Apple famously labeled the world “bullshit” during her 1997 VMAs acceptance speech for Best New Artist. As of last year, she was still calling bullshit, and she’s got the receipts to prove it: developing OCD as a child, raped by a stranger in her home’s stairwell at age 12, struggling to control her subsequent depression and anxiety as a teen, and suffering through traumatic relationships in adulthood. But with the swiftness of a graffiti artist marking blame on a billboard at night, Apple uses Fetch The Bolt Cutters to not just call abusers out, but attempt to hold them accountable. She outlines the life and possible sympathies of a coke-sniffing, abusive, cheating husband on “For Her,” only to scald him with a concluding reminder: “Good mornin’, good mornin’ / You raped me in the same bed your daughter was born in.” Later, Apple recreates the modern serial-rapist narrative with “Newspaper,” a stripped-down number about a woman feeling connected to a stranger who was abused by the same man she was, with backup vocal harmonies by her sister. Elsewhere, on “Heavy Balloon,” she reminds trauma victims how therapeutic it is to share their stories and rightfully take up space, hollering so loudly at one point that the microphone pops.
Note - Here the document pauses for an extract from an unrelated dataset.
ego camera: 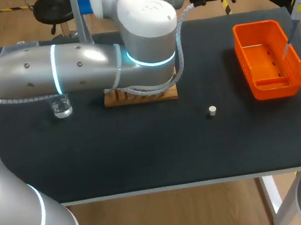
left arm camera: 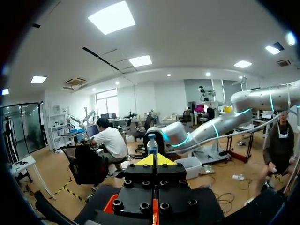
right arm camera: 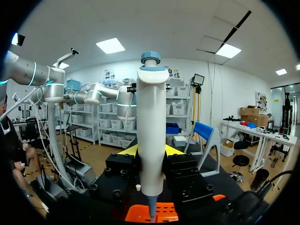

Old hits like “Criminal” and “Sleep To Dream” vilified lewd men, of course, but here she’s turning adamant observations into call-to-action efforts that feel more overt than before.

Apple has always fought for what she believes in, despite the labels that consequently clung like magnets: “uncompromising,” “crazy,” “difficult.” By now, it’s cliched enough to mock; in “Under The Table,” a tongue-in-cheek dinner party conversation, she declares chipperly, “Kick me under the table all you want / I won’t shut up!” Fetch The Bolt Cutters is the artist looking into the future and stating, not asking for, her demands. She released the record in April instead of October as suggested. She created the album art by hand. She even retained the background noise like laundry machine whirrs and the barking of her pit bull-boxer mix, Mercy. But more than that, this album is Apple sounding assured with where she’s at in life and wishing the same for anyone holding similarly toxic cards.